HENRY SHANK
View Portrait of Mr. & Mrs. Henry Shank
Since October, 1852, Henry Shank has been a resident of Cedar county and now makes his home in the city of Tipton, where he is practically living retired. He was actively identified with the early development of this region and always bore his part in the work of progress and advancement. He is a native of Ohio, born in Holmes county, August 20, 1833, and is a son of Tobias and Eliza Shank, natives of Pennsylvania and Virginia respectively, though they were married in Ohio and continued to make their home in that state until their deaths. Throughout the greater part of his life the father followed farming. He died at the age of sixty-five years of typhoid fever, both he and his oldest daughter passing away at the same time. The mother of our subject reached the extreme old age of one hundred, one and a half years and never married again. Mrs. Shank returned home on a visit when she had reached the century mark and at that time she was still able to do housework and would go alone to the spring for a bucket of water. Her memory was exceptionally good and she appeared much younger. Daniel Shank, our subject’s paternal grandfather, was a native of Germany and on coming to the new world in early life settled in Pennsylvania, where he engaged in farming and also served as a local preacher in the Dunkard church.
Tobias and Eliza Shank were the parents of seven children, namely: Henry, whose name introduces this sketch; Sarah, who died at the age of twenty years; George, who died in Oregon at the age of sixty-five years; Griffith, a resident of Holmes county, Ohio; Mrs. Margaret Ellen Teeters, of Holmes county; Mrs. Mary Ann Mack, also of that county; and David, deceased.
Henry Shank spent the first nineteen years of his life in this native state and then came to Cedar county, Iowa, arriving here in October, 1852. Here he has made his home continuously since and with the exception of four years has devoted his home continuously since and with the exception of four years has devoted his time and attention to agricultural pursuits. From 1859 to 1863, however, he was engaged in gold mining in California, having made the trip overland with ox-teams, returning by way of the Isthmus of Panama and New York. Mr. Shank came to this county with William Wiggins, for whom he drove a team, and after reaching this locality continued to work for that gentleman for one year for the sum of a hundred and eighteen dollars. At the end of that time he and Thomas Sigfoos, who had come from Ohio with them, rented Mr. Wiggins’s farm which they operated the following year. In 1855 Mr. Shank married and commenced farming on rented land. As time passed he prospered in his undertakings and in 1876 purchased one hundred and sixty acres of his present farm and a few years later added to this an eighty-acre tract, all of which he improved by the erection of good and substantial buildings and placed the land under a high state of cultivation. This property is located on section 7, Red Oak township, and he continued its operation until May, 1892, when he retired from active farming and removed to Tipton. He has since sold one hundred and sixty acres to his son-in-law, but still retains eighty acres. He also has one hundred and sixty acres in Hamilton county, Kansas.
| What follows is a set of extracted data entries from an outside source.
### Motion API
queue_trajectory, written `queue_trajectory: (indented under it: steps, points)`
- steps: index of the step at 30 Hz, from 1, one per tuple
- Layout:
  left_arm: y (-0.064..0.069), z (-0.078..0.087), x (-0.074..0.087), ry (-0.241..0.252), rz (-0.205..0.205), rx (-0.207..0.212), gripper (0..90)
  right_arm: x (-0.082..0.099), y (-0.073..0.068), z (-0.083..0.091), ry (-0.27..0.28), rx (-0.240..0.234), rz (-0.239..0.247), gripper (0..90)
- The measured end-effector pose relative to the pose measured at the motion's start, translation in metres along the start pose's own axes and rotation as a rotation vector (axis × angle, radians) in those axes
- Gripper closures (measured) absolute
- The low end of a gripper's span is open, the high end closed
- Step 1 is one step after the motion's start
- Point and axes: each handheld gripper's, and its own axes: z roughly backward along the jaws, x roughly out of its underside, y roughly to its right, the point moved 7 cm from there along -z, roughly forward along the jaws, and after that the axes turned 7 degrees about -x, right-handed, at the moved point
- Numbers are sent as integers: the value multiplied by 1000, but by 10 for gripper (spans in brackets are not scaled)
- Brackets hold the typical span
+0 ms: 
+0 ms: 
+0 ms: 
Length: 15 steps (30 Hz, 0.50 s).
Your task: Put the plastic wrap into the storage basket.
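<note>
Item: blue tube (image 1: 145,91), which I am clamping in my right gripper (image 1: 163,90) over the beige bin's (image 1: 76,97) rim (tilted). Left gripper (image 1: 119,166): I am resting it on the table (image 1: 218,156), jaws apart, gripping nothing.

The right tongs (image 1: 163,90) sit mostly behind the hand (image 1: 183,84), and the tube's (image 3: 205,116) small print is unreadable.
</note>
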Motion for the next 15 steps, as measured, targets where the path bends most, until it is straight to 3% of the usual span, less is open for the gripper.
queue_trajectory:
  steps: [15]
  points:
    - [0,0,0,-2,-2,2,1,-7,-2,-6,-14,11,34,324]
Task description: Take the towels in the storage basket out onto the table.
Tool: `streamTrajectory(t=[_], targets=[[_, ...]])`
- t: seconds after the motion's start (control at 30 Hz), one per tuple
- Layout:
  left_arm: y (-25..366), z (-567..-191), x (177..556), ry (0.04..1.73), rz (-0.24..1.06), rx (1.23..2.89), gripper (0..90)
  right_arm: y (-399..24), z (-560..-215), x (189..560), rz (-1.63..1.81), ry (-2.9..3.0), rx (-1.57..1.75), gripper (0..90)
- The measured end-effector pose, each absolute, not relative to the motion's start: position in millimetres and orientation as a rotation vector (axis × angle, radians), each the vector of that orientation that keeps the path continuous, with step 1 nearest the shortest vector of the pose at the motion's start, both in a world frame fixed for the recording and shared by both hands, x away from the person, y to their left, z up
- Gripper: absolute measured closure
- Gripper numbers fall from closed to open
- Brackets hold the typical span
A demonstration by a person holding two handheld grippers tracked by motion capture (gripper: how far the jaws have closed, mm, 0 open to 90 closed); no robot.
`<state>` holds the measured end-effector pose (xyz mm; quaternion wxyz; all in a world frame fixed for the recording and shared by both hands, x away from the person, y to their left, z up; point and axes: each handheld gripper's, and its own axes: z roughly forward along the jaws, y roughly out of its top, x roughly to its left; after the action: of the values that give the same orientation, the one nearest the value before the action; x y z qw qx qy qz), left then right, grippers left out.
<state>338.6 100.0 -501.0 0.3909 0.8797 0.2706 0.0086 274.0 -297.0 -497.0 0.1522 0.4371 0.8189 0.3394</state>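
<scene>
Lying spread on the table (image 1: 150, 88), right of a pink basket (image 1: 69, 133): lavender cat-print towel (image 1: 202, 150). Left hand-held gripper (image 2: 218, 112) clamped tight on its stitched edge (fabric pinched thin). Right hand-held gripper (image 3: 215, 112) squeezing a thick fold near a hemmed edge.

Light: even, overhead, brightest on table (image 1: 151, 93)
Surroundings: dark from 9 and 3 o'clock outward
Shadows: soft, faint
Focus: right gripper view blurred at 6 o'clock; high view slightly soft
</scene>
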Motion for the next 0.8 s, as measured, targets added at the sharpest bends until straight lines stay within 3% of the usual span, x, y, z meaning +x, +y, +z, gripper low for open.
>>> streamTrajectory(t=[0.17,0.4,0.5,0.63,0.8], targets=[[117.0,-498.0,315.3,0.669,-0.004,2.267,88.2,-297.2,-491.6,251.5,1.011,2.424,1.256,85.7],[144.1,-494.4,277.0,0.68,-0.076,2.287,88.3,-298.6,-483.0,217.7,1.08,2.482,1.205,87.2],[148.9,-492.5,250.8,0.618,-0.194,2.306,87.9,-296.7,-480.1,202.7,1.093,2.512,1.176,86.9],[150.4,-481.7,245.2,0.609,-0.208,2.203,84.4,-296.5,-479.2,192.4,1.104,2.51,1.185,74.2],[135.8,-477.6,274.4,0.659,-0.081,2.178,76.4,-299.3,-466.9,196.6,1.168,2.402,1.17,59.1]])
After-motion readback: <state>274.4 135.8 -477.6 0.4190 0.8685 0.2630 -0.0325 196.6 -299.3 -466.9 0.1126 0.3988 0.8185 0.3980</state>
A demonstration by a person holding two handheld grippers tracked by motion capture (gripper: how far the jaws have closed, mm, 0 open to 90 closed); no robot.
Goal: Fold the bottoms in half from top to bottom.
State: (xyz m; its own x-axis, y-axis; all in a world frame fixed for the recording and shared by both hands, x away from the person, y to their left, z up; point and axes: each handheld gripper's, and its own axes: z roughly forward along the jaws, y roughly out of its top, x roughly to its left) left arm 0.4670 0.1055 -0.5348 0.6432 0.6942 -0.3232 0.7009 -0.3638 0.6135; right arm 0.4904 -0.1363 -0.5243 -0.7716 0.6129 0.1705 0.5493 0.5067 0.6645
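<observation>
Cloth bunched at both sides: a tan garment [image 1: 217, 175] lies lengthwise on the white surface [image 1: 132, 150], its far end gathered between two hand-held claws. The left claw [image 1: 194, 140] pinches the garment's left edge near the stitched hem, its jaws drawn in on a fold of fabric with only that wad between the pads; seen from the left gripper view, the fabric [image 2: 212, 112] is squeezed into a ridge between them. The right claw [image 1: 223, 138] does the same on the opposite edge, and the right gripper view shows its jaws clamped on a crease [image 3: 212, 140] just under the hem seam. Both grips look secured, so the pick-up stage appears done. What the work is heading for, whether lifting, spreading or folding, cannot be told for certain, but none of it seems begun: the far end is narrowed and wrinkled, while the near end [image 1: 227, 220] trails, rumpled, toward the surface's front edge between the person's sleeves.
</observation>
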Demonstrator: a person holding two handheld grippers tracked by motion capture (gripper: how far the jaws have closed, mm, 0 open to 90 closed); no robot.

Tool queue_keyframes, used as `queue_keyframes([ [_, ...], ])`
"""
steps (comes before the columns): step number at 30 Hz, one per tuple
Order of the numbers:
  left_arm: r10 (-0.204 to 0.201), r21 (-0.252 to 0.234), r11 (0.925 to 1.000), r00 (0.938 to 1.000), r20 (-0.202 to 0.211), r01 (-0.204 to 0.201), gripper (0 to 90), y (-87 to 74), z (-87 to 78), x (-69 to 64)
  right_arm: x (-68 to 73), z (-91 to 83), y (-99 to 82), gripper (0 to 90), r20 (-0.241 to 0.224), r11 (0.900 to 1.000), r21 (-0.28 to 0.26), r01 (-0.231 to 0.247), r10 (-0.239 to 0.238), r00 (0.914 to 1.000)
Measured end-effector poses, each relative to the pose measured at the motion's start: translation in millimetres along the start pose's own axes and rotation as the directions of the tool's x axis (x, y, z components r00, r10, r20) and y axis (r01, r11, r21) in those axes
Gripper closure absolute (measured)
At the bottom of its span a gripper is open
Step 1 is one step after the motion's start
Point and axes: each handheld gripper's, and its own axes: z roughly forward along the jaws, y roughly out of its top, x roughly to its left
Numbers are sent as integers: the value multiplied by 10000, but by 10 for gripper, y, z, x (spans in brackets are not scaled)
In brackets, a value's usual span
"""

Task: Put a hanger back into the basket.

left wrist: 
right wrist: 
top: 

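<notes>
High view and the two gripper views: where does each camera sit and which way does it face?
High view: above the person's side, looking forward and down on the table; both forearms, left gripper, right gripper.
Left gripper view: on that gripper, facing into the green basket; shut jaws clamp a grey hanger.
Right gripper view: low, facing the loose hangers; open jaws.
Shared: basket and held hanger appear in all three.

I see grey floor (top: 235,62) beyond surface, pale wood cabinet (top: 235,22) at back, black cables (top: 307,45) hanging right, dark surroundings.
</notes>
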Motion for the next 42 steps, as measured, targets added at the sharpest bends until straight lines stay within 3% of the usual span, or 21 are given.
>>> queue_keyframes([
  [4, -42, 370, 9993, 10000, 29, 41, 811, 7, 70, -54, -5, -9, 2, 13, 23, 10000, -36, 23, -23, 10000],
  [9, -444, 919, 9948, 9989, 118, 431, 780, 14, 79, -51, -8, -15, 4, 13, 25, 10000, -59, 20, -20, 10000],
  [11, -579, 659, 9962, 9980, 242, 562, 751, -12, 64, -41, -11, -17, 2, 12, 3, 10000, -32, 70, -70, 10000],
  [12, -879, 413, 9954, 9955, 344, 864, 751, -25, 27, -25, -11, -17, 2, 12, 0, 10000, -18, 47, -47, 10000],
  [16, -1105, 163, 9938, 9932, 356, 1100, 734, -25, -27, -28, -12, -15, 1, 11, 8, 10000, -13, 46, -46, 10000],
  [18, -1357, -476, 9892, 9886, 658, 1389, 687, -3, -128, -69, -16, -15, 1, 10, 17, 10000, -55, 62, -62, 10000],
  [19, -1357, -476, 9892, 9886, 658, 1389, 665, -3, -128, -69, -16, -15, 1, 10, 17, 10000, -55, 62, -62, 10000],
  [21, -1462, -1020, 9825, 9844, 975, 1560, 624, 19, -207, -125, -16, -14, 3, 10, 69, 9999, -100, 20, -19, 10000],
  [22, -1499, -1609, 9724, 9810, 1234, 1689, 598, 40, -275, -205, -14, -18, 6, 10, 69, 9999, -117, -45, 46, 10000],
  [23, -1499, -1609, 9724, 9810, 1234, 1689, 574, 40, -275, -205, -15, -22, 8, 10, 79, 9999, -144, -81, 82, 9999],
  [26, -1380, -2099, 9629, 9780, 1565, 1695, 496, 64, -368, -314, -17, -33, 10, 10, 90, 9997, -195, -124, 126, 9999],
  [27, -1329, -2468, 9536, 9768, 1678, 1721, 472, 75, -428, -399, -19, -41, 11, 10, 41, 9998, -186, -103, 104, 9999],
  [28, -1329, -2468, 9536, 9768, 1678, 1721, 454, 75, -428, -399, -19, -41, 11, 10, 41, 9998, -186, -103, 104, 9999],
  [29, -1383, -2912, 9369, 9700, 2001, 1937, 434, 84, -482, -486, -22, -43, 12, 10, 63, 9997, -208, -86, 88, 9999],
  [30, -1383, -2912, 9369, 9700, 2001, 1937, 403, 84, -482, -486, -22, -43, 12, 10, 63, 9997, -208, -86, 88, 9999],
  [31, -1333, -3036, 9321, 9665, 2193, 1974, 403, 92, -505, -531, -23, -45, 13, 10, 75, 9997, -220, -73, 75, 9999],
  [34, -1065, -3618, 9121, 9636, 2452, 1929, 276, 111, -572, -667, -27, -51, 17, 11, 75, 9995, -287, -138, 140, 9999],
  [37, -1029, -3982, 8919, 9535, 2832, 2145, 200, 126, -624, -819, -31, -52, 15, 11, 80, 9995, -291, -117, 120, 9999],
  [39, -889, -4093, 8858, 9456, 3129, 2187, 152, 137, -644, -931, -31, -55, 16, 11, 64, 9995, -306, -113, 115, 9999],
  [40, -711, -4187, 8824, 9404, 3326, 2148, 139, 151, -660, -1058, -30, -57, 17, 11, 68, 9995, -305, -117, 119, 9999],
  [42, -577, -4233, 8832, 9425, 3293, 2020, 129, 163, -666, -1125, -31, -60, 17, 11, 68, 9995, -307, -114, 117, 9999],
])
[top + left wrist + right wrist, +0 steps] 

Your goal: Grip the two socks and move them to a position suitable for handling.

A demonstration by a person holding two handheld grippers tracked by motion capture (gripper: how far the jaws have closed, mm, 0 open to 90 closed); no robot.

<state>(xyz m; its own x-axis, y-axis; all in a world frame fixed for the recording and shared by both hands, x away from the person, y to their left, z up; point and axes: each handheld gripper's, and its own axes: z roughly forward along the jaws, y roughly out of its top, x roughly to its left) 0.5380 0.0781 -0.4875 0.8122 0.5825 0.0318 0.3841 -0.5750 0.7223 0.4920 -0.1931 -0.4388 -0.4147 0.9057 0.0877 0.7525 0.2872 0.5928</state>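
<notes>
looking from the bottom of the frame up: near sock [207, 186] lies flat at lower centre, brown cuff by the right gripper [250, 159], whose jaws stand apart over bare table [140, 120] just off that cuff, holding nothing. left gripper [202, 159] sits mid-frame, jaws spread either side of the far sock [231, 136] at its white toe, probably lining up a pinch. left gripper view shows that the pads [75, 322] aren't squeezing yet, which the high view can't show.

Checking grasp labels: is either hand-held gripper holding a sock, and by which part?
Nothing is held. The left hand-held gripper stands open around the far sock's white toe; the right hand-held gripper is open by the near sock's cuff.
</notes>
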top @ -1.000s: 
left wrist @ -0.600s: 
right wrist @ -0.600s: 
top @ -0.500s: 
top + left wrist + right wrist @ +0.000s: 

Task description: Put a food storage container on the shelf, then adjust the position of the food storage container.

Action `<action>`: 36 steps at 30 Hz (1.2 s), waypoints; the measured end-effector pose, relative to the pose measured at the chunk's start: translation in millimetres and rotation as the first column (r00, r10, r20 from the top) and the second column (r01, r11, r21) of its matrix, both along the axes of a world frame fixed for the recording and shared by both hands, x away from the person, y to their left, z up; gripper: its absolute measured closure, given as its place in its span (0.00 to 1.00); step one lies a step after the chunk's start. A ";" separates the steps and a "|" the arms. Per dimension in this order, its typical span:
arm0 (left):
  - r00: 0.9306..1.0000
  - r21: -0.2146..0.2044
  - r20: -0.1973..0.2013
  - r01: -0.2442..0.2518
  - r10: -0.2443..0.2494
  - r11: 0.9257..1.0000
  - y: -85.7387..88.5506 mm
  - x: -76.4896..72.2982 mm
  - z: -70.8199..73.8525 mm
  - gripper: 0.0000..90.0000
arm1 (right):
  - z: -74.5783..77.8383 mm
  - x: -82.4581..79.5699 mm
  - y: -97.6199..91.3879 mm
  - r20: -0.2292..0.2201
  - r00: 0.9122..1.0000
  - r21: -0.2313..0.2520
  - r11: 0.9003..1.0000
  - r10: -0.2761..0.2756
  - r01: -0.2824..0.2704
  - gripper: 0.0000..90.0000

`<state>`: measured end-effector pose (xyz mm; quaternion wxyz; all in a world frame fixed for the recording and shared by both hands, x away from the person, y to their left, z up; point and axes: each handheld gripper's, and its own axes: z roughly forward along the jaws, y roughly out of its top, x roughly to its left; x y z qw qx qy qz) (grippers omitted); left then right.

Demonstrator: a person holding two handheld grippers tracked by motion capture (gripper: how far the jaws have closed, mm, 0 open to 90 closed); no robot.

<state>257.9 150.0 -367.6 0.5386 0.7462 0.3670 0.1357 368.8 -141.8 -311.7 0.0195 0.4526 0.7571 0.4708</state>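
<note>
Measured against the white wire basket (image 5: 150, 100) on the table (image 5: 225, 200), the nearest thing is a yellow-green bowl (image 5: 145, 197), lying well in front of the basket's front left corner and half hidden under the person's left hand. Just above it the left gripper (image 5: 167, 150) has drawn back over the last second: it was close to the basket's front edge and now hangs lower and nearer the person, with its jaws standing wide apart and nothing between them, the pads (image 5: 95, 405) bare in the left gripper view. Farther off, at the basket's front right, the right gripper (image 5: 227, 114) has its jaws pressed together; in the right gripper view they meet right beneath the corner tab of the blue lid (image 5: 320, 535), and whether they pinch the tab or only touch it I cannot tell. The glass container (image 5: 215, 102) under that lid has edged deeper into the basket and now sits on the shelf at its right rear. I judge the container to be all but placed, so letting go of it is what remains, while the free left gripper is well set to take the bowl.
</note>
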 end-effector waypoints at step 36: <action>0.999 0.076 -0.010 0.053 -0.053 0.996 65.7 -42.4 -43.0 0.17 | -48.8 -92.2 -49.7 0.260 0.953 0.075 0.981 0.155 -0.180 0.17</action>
On the 8th of February, 1855, was celebrated the marriage of Mr. Shank and Miss Eliza Fraseur, who was born in Cedar county, October 19, 1837, and is a daughter of Benjamin Fraseur, of whom extended mention is made in the sketch of Montgomery Fraseur on another page of this volume. Five children blessed this union, all born in Cedar county, namely: Austin, who died in infancy; Charles, who is living near White Lake, South Dakota; Emma, the wife of John Parks, of Linn township; Bessie, the wife of Charles Woods, of Red Oak township; and Edward, whose home is near Brookings, South Dakota. Mr. and Mrs. Shank have traveled extensively throughout the west, spending some time on the Pacific coast, and he has visited almost every state in the northern part of the Union. He can relate many interesting incidents of the early days in Cedar county and in the work of development and improvement he ever bore his part. In May, 1853, he accompanied a party of seven who came from Ohio to look for land in this region. They went from Red Oak to Lost Grove and on to Bee Grove and Mason Grove by horseback, but the party concluded that they had not seen any land worth a dollar and a quarter per acre. Mr. Shank said that he would not take all the land that he had seen as a gift and agree to live upon it the rest of his life, but he has continued to reside in Cedar county, however, and has lived to witness the transformation of this county into some of the best and most productive farms of the state. Both he and his wife were active members of the United Brethren church while living in Red Oak township and are today people of the highest respectability, widely and favorable known through the county, with a host of warm, personal friends.